We tried to rent kayaks in Cinque Terra, a UNESCO World Heritage Site, on the Ligurian Sea but apparently we preceded the season. The ocean was plenty warm to wade in and every one of the 4 cities we hiked to had kayaks stashed under bridges or along harbors, but no one around to rent them. After a couple of cryptic emails back and forth with a couple of outfitters we gave up and decided to hike the beautiful rugged trails. We were told that they were closed however, and that there was also a one day train strike so riding the local train was out. Apparently the wet winter had caused a few slides along the steep trails and they hadn't gotten them fixed yet. We decided to give them a try anyway and turn back when we hit the blockage. We had seen landslides from the ferry that we had taken to a couple southern villages in the group and were prepared for a little out and back hike.
Spectacular does not do justice to the views from the trails. Rather than wasting time babbling about them, you can just look at the images. Sea views, terraced hillsides, narrow and treacherous paths that would cause ADA proponents to lobby Congress, and the fresh sea breeze off the ocean made for a fine hike.
After a couple kilometers we hit the heavily labeled yet rickety closed gate. These are pay trails and the people at the ends of the trail must have been showing solidarity with the striking rail workers since not a soul was around. The trail crews apparently were one with the rail folks too, because we passed a number of untouched piles of construction materials. As we debated whether to squeeze through the gate or not, a very weak debate considering the usually practical VOR, former legal eagle GreenThumbChef, and a guy who would enforce gratuitous gate crashing violations, RangerMark, were all in favor of pressing on. Our decision was made easier when we saw people approaching from the other direction. We compared notes and determined that the trail was perfectly passable in both directions. It was kind of like the driving of the Golden Spike on the Vernazza to Monterosso trails. So we hiked on, over and around more piles of untouched construction material, and reached Monterosso just in time for a wonderful lunch and a couple liters of vino de casa, the ubiquitous house wine that all of the little cafes, osteria, and trattoria had.
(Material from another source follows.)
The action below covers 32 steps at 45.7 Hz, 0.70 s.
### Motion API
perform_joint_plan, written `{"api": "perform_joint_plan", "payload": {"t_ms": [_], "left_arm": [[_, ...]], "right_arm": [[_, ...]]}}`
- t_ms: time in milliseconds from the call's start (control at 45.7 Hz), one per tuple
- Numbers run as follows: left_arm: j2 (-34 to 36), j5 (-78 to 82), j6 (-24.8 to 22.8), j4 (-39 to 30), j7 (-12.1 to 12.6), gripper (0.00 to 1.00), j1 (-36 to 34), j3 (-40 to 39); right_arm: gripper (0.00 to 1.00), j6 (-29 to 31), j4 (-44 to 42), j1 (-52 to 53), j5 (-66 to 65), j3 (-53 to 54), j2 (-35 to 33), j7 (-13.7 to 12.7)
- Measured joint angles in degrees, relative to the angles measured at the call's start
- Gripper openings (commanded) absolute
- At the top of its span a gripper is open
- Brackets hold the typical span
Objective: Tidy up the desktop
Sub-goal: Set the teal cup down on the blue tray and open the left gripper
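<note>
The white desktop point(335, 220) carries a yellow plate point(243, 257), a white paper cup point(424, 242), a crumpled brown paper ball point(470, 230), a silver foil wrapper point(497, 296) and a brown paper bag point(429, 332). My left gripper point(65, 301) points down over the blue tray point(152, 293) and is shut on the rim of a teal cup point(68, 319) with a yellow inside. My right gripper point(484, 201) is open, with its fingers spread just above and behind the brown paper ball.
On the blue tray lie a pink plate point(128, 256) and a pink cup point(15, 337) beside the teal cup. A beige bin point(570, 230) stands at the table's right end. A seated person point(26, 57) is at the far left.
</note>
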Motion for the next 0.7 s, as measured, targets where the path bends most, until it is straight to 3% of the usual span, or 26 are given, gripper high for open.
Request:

There had been concern about how we would get back and I was prepared to bribe an Italian driver for a lift but the ferry workers were not showing solidarity with their railway brothers (this was a Friday strike by the way, kind of a long weekend without pay for the train folks) and we took the 30 minute boat ride back. There was a fellow selling birra on the ferry so I invested in a bottle and decided that Italian birra was OK as was our little slightly illicit adventure hike up the coast.